Invité aux Rencontres économiques d'Aix-en-Provence, le dirigeant de TotalEnergies a livré un diagnostic net sur la trajectoire des prix du pétrole : il faudra selon lui « trois à quatre mois » pour que le marché retrouve un équilibre. Ce pronostic jette une lumière importante sur ce que les consommateurs français peuvent attendre pour le prix des carburants à court terme.
Les causes du délai : logistique et raffinage
Plusieurs facteurs empêchent un retour rapide à la normale, selon Patrick Pouyanné. D'abord, des contraintes logistiques persistent autour du détroit d'Ormuz : certains armateurs refusent encore de réaffréter des navires, ce qui complique l'acheminement des cargaisons. Ensuite, même si les cours du brut se sont repliés, les marges de raffinage restent élevées parce que les produits pétroliers disponibles (essence, diesel) se font plus rares.
« Ce qui n’est pas bradé du tout, ce sont les prix pratiqués dans les raffineries où il manque de produit pétrolier », a-t-il déclaré.
Le chef d'entreprise insiste sur un paradoxe : le pétrole brut peut devenir moins cher, tandis que le prix à la pompe demeure soutenu du fait de la faiblesse des stocks et de l'augmentation des marges en aval. Il explique que l'on observe ainsi des cours du carburant qui se situent en pratique autour de 95 à 100 dollars par baril pour certains produits raffinés.

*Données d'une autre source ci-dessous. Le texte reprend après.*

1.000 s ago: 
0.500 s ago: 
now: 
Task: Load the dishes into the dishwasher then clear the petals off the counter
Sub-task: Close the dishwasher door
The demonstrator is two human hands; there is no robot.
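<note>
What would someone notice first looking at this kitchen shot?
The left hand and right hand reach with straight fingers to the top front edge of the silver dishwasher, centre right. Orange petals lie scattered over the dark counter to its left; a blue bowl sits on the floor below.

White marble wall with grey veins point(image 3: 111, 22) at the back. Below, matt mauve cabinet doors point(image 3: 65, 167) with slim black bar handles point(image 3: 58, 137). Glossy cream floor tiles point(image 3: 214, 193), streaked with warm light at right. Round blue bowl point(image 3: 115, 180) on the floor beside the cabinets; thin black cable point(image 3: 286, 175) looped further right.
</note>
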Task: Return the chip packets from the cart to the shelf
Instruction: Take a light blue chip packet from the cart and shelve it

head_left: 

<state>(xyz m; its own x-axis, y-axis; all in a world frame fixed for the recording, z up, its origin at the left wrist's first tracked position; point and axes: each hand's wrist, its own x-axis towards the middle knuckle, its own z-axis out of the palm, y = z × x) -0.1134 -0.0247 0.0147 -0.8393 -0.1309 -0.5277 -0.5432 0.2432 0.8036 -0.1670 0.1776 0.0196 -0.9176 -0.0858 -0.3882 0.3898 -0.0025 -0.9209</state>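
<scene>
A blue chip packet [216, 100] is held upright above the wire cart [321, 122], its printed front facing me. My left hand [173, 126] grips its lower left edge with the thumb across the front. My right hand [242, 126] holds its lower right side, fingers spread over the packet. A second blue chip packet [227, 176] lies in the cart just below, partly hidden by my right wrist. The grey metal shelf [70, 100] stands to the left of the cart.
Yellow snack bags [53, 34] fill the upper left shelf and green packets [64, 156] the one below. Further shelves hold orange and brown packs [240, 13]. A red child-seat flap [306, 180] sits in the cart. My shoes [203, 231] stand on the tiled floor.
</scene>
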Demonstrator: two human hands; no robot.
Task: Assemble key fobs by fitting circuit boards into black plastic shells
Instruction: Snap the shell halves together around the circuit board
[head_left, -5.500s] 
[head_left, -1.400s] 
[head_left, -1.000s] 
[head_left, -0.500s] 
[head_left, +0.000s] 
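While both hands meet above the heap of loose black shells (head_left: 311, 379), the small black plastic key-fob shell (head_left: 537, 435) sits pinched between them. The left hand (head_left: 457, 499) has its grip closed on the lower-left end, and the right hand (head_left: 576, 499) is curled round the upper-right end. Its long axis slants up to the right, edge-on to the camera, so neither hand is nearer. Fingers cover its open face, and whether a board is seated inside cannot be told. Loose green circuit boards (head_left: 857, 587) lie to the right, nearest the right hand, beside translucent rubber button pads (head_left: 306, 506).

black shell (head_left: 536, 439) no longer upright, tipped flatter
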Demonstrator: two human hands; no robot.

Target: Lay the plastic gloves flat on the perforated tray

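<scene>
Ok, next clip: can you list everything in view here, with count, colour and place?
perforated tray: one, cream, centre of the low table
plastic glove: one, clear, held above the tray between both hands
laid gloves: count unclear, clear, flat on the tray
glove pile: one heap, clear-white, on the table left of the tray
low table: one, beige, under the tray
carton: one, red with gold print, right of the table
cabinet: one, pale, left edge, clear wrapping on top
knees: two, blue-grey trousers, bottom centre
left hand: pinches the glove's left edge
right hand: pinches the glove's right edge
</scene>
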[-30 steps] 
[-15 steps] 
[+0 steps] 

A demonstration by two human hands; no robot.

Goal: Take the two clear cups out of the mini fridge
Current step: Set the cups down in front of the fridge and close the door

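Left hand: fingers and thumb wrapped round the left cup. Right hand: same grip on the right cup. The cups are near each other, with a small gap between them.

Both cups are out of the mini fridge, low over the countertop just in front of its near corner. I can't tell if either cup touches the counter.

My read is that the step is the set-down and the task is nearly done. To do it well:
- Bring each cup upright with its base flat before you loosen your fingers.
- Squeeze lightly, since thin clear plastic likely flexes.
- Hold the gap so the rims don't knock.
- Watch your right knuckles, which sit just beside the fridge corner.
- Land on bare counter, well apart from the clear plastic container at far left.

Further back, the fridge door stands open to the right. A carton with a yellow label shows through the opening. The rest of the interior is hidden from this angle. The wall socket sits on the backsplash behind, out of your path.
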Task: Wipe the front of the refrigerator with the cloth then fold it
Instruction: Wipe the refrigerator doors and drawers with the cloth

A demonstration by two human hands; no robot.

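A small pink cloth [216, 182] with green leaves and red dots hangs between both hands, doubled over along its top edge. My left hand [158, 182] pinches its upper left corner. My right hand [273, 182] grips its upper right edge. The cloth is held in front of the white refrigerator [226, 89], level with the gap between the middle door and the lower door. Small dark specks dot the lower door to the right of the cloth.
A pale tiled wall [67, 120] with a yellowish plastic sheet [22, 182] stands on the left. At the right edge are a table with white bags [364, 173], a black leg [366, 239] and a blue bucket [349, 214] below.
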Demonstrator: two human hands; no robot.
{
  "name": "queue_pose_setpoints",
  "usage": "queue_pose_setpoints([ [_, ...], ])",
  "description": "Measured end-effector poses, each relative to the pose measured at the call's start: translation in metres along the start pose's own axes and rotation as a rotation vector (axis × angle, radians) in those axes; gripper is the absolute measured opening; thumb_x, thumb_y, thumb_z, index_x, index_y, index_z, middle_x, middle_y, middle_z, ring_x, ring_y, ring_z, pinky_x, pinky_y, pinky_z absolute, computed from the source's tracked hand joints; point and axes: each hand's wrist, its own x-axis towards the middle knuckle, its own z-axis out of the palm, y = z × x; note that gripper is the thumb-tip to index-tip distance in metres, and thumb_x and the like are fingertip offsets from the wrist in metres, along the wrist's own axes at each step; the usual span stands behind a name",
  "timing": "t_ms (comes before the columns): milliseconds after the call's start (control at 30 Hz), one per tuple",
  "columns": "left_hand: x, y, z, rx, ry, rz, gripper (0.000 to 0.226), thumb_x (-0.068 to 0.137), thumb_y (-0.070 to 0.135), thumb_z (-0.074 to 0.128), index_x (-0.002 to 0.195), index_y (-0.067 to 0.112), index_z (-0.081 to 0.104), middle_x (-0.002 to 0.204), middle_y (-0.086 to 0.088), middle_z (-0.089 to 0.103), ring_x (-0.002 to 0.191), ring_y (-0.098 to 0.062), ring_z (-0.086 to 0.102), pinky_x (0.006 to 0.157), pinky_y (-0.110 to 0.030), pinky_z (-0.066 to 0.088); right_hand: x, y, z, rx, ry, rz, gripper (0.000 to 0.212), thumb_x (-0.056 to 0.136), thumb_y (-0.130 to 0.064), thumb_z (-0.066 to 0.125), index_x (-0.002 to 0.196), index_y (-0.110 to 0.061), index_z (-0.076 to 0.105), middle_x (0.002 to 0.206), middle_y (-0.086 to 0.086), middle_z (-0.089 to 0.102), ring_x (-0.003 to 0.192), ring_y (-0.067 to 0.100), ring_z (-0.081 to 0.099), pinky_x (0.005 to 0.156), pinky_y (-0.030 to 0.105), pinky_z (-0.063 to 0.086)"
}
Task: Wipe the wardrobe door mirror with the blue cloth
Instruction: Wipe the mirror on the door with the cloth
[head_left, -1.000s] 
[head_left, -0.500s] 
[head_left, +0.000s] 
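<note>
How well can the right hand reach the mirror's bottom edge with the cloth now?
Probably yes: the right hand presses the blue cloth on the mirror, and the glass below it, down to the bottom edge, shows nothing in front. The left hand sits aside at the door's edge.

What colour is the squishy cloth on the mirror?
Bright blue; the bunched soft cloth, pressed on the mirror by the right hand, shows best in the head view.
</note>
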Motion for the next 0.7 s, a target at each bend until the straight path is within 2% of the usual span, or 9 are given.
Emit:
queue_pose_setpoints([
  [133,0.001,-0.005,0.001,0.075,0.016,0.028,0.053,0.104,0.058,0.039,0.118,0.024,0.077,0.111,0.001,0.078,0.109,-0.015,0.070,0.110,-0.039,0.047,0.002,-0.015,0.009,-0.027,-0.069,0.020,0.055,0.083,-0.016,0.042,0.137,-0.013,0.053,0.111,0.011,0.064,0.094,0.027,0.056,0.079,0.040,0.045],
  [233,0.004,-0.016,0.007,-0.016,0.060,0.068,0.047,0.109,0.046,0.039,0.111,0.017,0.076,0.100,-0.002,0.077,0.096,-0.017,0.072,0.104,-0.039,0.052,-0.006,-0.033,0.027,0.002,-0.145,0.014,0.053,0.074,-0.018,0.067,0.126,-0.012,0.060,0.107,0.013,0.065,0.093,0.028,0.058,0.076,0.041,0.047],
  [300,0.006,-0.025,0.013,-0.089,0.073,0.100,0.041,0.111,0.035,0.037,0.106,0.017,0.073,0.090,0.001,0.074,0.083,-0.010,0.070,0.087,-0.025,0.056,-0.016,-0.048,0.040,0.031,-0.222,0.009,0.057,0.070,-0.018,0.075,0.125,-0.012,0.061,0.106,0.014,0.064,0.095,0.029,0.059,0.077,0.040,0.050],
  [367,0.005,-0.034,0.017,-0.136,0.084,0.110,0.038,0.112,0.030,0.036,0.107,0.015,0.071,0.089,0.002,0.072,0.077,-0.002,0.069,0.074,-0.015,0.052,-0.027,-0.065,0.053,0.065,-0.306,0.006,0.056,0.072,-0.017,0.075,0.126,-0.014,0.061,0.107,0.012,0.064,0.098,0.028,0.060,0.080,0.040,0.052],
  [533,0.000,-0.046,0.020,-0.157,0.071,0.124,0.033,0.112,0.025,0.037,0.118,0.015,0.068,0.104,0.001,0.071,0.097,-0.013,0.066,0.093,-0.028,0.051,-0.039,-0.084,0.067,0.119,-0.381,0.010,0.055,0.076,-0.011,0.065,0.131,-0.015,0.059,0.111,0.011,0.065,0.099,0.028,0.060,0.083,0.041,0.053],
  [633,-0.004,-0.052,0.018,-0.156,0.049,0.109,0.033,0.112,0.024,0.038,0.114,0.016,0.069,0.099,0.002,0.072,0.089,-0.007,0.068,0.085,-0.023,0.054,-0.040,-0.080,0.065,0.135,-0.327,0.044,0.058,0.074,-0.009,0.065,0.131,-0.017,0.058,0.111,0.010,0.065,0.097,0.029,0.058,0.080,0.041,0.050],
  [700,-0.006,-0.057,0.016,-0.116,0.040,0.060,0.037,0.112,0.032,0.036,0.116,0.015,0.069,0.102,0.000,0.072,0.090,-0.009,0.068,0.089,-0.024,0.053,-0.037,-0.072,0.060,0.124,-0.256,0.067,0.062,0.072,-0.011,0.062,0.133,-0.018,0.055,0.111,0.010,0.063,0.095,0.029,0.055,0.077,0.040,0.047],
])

Conséquences pour le consommateur français
Concrètement, un recul durable du prix du baril ne se traduira pas immédiatement par une baisse symétrique à la pompe. La période de trois à quatre mois évoquée par le PDG traduit le temps nécessaire pour reconstituer des stocks, relancer les flux maritimes et ajuster l'offre de produits raffinés. Les automobilistes et les transporteurs devront donc composer, dans les semaines à venir, avec des tarifs qui peuvent rester élevés malgré une amélioration progressive du marché du brut.
Points d'attention pour les prochains mois
- Logistique : la reprise complète du trafic autour d'Ormuz est conditionnée aux décisions des armateurs et au calendrier des exportations.
- Stocks : des niveaux d'approvisionnement faibles freinent la transmission d'une baisse du brut vers les prix finis.
- Raffinage : des marges élevées peuvent maintenir le prix des carburants même si le pétrole se tasse.
Calendrier et ordres de grandeur
| Période | Phénomène attendu |
|---|---|
| 0–1 mois | Stocks toujours bas et marges élevées, pressions à la hausse sur les prix |
| 2–4 mois | Progression de la réaffectation des tankers et reconstitution graduelle des stocks |
| Après 4 mois | Risque d'une transmission plus nette de la baisse du brut vers les prix à la pompe |
Ce diagnostic de TotalEnergies doit être lu au regard d'autres facteurs — variations de la demande mondiale, décisions de production des pays exportateurs, et incertitudes géopolitiques — qui peuvent accélérer ou retarder ce calendrier. Pour les ménages français, l'essentiel est qu'une détente des prix du pétrole ne signifie pas une traduction immédiate en économies à la pompe : il faudra observer les mois à venir pour mesurer l'ampleur réelle du réajustement.